● Exercise goal
Search the data for "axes". Return each matching line.

+---+

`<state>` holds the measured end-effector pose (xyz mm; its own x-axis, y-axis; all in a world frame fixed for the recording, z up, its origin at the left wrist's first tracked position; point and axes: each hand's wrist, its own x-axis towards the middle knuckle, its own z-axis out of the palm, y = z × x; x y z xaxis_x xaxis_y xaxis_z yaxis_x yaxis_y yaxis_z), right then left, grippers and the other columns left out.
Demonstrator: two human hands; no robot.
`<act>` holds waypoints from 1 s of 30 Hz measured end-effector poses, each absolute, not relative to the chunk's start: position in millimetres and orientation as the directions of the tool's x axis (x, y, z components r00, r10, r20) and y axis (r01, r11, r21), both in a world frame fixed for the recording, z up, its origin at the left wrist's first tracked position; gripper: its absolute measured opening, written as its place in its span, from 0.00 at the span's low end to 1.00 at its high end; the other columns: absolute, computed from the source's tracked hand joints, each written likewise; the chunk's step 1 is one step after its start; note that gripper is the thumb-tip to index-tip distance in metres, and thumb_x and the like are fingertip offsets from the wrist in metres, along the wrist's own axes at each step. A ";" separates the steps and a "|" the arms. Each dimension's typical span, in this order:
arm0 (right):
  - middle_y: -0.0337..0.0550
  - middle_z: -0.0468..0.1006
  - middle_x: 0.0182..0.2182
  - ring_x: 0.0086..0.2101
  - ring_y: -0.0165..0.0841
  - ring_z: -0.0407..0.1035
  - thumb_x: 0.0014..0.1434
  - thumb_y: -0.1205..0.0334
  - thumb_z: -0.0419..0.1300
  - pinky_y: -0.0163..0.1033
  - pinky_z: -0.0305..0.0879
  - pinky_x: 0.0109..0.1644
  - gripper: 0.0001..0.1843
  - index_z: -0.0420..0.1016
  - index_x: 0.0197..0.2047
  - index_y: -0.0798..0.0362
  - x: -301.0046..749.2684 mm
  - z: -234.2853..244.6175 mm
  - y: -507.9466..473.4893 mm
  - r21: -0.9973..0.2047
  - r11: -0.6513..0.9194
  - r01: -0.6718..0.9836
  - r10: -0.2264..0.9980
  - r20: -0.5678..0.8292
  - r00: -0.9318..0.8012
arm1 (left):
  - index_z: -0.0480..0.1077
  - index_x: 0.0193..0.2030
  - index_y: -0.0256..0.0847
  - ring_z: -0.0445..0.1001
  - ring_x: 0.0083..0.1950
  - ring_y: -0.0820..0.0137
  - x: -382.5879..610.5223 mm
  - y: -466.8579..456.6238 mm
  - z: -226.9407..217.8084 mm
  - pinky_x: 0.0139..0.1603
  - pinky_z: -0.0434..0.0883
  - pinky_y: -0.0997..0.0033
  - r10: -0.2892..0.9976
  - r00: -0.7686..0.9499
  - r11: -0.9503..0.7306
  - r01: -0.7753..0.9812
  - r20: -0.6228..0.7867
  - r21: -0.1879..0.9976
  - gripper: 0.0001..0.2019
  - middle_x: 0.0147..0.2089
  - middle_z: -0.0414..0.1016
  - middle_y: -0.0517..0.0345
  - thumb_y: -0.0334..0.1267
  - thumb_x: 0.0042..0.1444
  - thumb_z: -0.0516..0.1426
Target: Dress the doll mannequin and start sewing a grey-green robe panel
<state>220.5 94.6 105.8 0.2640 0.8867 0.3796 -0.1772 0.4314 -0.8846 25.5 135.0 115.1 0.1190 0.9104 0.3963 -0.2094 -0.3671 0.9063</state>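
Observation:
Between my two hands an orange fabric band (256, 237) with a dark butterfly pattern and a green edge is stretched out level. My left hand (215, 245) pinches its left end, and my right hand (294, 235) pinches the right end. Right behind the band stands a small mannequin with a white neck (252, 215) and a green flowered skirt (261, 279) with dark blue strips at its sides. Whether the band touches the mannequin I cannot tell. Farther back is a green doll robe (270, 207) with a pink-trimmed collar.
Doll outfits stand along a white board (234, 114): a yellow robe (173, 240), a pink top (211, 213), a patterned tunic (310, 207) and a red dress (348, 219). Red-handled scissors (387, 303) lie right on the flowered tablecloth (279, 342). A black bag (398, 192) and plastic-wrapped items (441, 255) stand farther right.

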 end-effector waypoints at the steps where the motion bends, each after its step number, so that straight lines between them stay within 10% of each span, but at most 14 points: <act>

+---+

● Answer box
`<state>` holds the measured end-effector pose (xyz mm; its own x-axis, y-axis; all in a world frame fixed for the recording, z up, its origin at the left wrist's first tracked position; point and axes: each hand's wrist, its own x-axis towards the middle knuckle, its own z-axis out of the palm, y = z × x; x y z xaxis_x xaxis_y xaxis_z yaxis_x yaxis_y yaxis_z), right then left, grippers and the other columns left out.
`<act>` holds waypoints from 1 s of 30 Hz measured end-effector poses, each absolute, not relative to the chunk's start: position in millimetres and orientation as the directions of the tool's x axis (x, y, z components r00, r10, r20) and y axis (r01, r11, r21), both in a world frame fixed for the recording, z up, its origin at the left wrist's first tracked position; gripper: its absolute measured opening, written as its place in its span, from 0.00 at the span's low end to 1.00 at its high end; the other columns: absolute, computed from the source's tracked hand joints, each written likewise; the chunk's step 1 is one step after its start; note that gripper is the thumb-tip to index-tip distance in metres, and thumb_x and the like are fingertip offsets from the wrist in metres, along the wrist's own axes at each step. A ";" separates the steps and a "|" the arms. Each dimension's typical span, in this order:

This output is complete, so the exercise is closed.